DIRECTIONS FOR THIS TASK: Check the records below line by line, and report how many lines include the string "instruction". No other words are needed.
*** INPUT ***
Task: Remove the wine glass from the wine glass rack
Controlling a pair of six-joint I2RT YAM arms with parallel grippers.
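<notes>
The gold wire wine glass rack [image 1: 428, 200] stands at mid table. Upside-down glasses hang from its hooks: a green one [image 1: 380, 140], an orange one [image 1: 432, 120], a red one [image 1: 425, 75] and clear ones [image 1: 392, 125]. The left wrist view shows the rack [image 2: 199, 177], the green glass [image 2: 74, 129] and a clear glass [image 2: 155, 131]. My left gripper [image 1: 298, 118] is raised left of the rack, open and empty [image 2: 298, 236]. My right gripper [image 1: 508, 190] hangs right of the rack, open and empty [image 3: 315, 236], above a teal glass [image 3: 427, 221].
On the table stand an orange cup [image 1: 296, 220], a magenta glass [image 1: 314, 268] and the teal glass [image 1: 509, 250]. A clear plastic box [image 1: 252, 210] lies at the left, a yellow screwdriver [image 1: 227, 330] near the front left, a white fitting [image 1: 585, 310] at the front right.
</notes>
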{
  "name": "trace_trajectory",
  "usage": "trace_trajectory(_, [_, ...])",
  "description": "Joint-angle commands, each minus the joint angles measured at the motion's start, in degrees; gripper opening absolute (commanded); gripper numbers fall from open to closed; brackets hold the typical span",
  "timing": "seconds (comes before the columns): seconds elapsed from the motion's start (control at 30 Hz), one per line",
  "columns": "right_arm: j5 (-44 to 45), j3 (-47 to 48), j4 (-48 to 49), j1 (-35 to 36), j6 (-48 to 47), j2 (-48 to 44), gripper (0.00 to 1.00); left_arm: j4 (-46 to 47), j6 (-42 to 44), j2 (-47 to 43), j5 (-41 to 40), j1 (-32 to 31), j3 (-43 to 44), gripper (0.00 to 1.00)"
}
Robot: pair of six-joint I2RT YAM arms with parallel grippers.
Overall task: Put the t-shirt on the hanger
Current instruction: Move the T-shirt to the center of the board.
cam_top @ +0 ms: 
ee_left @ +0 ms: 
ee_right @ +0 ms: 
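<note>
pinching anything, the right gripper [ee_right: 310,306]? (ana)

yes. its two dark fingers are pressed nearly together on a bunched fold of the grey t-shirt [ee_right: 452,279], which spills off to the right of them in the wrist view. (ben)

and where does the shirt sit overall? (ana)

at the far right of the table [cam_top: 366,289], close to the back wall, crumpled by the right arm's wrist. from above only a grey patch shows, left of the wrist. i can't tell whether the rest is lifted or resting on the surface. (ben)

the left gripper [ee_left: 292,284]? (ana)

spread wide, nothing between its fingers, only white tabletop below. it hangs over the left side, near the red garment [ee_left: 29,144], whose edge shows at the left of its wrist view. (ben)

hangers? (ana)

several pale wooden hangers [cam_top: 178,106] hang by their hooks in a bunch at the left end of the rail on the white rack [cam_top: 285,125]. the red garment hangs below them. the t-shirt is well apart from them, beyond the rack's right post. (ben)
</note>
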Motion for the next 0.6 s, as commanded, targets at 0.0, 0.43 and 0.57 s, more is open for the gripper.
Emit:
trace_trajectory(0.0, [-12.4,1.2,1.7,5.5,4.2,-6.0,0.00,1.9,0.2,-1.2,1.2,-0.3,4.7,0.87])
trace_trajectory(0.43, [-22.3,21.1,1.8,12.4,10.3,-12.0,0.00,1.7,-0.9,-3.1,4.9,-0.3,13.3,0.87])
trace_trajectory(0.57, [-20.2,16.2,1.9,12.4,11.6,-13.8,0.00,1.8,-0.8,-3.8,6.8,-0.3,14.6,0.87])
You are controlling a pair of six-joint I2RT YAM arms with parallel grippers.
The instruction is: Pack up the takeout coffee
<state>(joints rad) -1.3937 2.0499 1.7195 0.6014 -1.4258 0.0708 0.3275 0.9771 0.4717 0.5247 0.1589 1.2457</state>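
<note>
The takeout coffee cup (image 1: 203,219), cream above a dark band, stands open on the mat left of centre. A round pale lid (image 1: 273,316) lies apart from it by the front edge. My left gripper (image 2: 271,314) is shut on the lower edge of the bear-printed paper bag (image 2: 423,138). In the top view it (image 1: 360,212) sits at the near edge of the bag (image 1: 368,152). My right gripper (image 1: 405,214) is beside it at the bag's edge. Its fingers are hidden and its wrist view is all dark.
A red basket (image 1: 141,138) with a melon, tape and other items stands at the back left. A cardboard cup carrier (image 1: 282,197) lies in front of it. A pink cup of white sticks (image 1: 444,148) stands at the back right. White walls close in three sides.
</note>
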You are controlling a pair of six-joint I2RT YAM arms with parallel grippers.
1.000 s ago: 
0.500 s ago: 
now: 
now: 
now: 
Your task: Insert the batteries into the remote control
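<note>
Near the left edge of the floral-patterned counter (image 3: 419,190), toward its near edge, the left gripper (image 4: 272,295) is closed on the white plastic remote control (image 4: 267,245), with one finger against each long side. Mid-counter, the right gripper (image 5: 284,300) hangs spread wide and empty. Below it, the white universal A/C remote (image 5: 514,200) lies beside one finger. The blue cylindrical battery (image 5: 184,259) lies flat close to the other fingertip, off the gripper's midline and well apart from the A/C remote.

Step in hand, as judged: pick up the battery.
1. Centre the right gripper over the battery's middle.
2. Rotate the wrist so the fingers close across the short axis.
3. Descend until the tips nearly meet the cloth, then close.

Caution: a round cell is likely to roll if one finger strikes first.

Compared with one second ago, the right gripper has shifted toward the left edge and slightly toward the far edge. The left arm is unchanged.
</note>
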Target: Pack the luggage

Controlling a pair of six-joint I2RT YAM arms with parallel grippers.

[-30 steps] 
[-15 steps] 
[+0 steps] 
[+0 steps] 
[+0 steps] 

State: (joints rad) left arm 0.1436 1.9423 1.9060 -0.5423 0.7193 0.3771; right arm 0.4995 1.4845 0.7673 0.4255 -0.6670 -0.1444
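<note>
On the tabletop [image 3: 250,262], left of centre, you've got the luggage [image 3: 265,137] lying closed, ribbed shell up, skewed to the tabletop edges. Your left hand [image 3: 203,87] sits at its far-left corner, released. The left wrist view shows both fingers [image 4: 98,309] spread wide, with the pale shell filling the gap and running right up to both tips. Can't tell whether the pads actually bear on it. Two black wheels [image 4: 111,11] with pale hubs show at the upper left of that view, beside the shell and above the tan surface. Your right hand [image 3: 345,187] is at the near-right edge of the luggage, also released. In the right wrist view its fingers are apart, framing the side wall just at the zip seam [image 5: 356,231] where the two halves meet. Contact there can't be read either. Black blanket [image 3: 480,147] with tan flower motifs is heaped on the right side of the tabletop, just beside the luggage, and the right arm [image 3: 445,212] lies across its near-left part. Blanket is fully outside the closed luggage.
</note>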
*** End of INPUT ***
EXERCISE SOLUTION: 2